The Deep Chroma Extractor

May 23, 2016

This page contains additional information and data necessary to reproduce the results of the following paper:

F. Korzeniowski and G. Widmer. “Feature Learning for Chord Recognition: The Deep Chroma Extractor”. In Proceedings of the 17th International Society for Music Information Retrieval Conference (ISMIR 2016), New York, USA.

Software

The pre-trained feature extractor is available as part of the madmom audio processing framework as the DeepChromaProcessor class. Note that the model bundled with madmom differs from the one we used in the paper: it uses less units in the hidden layers of the neural network and operates on a narrower frequency band. We thus reduced the size of the model files without compromising the results too much.

The best performing model trained for the paper is available here. To use it with madmom, set the models parameter of the DeepChromaProcessor class accordingly, and adapt the spectrogram parameters: fmin=30, fmax=5500, unique_filters=False. Note that the file actually contains 8 models, one for each test fold. If you load all of them, the final prediction will be the average prediction of each model.

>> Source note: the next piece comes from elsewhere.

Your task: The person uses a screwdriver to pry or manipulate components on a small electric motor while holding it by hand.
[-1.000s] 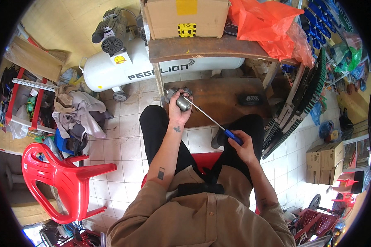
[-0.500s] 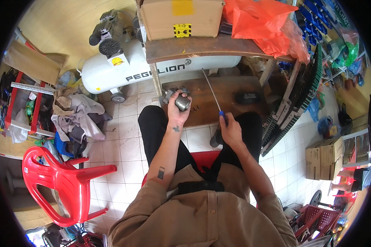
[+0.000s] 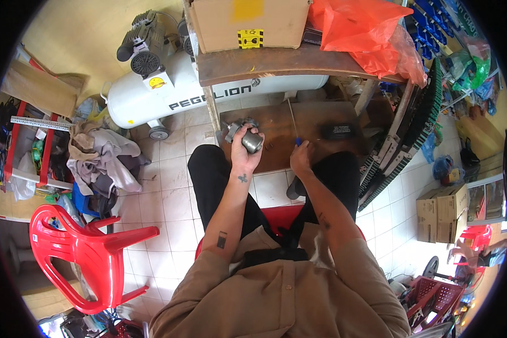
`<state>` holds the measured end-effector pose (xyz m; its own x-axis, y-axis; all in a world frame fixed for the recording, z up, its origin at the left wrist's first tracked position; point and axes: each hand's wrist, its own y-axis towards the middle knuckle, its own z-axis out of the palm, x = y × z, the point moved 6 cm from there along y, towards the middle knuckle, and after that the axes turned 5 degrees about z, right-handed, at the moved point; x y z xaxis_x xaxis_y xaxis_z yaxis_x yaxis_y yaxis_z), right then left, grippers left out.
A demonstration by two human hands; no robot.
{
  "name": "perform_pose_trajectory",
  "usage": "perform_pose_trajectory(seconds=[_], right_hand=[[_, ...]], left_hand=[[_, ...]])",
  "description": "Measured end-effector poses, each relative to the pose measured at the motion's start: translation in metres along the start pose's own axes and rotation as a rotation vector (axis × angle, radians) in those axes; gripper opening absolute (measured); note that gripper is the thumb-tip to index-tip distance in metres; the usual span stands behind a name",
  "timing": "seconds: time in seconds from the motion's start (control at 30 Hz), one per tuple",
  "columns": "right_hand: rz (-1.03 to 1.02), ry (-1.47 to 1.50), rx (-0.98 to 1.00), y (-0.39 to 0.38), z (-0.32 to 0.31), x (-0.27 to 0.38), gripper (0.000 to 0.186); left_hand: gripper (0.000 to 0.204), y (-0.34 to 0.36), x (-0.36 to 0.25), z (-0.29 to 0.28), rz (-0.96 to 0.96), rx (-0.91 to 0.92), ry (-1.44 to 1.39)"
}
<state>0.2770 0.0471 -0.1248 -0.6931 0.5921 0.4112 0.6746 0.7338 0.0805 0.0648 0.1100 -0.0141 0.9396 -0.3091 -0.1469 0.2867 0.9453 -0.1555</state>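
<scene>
My left hand (image 3: 243, 156) is wrapped round a grey metal part with a rounded cylindrical end (image 3: 252, 143), held above the low brown wooden board (image 3: 279, 160). More of the part shows beyond my fingers, but its exact kind is unclear. My right hand (image 3: 302, 157) is closed on the blue handle of a long thin screwdriver (image 3: 298, 141). Its shaft points away from me over the board, apart from the metal part. A few small dark pieces (image 3: 268, 146) lie on the board between my hands. To the right on it rests a flat black object (image 3: 339, 132).
A raised wooden shelf (image 3: 298, 66) bears a cardboard box (image 3: 219, 25) and an orange plastic bag (image 3: 349, 31). Behind stands a white air compressor (image 3: 146, 98). A red plastic chair (image 3: 115, 270) is at left; green-edged dark strips (image 3: 403, 135) lean at right.
My right hand has moved a little away from me and to the left. The screwdriver has swung to point more straight ahead. My left hand keeps its grip on the metal part.
</scene>
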Motion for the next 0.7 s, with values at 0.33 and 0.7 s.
perform_pose_trajectory(seconds=[0.33, 0.7], right_hand=[[-0.323, 0.302, -0.187, -0.010, -0.111, 0.084, 0.048], [-0.856, 0.444, 0.137, -0.035, -0.165, 0.190, 0.026]], left_hand=[[0.020, -0.002, 0.010, 0.004, -0.035, 0.004, 0.027], [0.029, 0.006, 0.020, -0.027, -0.176, -0.041, 0.117]])
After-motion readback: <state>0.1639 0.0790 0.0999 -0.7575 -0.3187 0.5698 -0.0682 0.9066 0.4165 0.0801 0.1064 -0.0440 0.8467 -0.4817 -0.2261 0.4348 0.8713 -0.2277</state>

If you are using the models in your research, make sure to only use models that are not trained on files that you test on. A model with index i (e.g. chroma_dnn_i.pkl) was trained on all files in folds different from i. For example, the model in chroma_dnn_2.pkl was trained on all files defined in the folddef_$j.fold (where $j is in {0, 1, 3, 4, 5, 6, 7}) files of all datasets used (beatles, queen, zweieck, rwc, robbie_williams). See the download section at the bottom for the fold definitions we used.

Reproducing the experiments

Although we tried to facilitate reproducing our experiments as easily as possible, doing it is much more involved than applying the pre-trained model. You will have re-create the experimental pipeline, install all necessary libraries, and prepare the audio and chord data.

Experimental Pipeline Setup

Install the chordrec framework by following the instructions in the README file.

Data Setup

Put all datasets into respective subdirectories under chordrec/experiments/data: beatles, queen, zweieck, robbie_williams, and rwc. The datasets have to contain three types of data: audio files in .flac format, corresponding chord annotations in lab format with the file extension .chords, and the cross-validation split definitions. Audio and annotation files can be organised on a directory structure, but do not need to; the programs will look for any .flac and .chord files in all directories recursively. However, the split definition files must be in a splits sub-directory in each dataset directory (e.g. beatles/splits). File names of audio and annotation files must correspond to the names given in the split definition files. For more information regarding the data take a look at the Data section below, where we provide a .zip file with the annotations and split definitions that you just need to extract into the experiments directory.

The data directory should look like this, where the internal structures of the queen, robbie_williams, rwc and zweieck directories following the one of the beatles:

experiments
 +-- data
      +-- beatles
           +-- *.flac
           +-- *.chords
           +-- splits
                +-- 8-fold_cv_album_distributed_*.fold
      +-- queen
      +-- robbie_williams
      +-- rwc
      +-- zweieck

Make sure the link chordrec/experiments/ismir2016/data refers to this directory and works.

Running the Experiment

We provide script and configuration files that run the exact experiments that produced the results shown in Table 1 in the paper. They reside under experiments/ismir2016. If everything is set up correctly, running the experiment should be as easy as calling the run.sh script. This can take a considerable amount of time, because each configuration is run ten times. You can change that by editing the run.sh script itself.

Results are stored in the results sub-directory created when running the experiment. In results, there are four directories for each tested configuration, which contain the results of all experiments. The results of each experiment is stored in artifacts/results.yaml. To get a quick overview of the results for a specific configuration, you can simply use the grep command, e.g.:

grep majmin results/deep_chroma_test/*/artifacts/results.yaml

Data

We trained the neural network on a compound dataset comprising the Beatles, Queen, Zweieck, Robbie Williams and RWC popular music datasets. While we cannot provide audio files due to copyright reasons, we do provide links with more information about these datasets and to the chord annotations we used. Note that our file naming scheme differs from the annotation archives you can download on the respective sites. For convenience, we provide a .zip archive with annotations following our naming scheme further below.

  • Beatles, Queen and Zweieck: See the isophonics website for chord annotations and information about audio files.
  • Robbie Williams: The dataset description can be found in Bruno Di Giorgi et. al., “Automatic chord recognition based on the probabilistic modeling of diatonic modal harmony”. Download the annotations from here.
  • RWC: For information on obtaining the audio files, see the RWC website. Chord annotations are on GitHub.

Download

For convenience, we provide the annotations renamed to our naming scheme here. This archive also includes the fold definitions for cross-validation for each dataset. You can extract this archive into the experiments/data directory and add the audio files to the respective directories. Then you should be ready to go.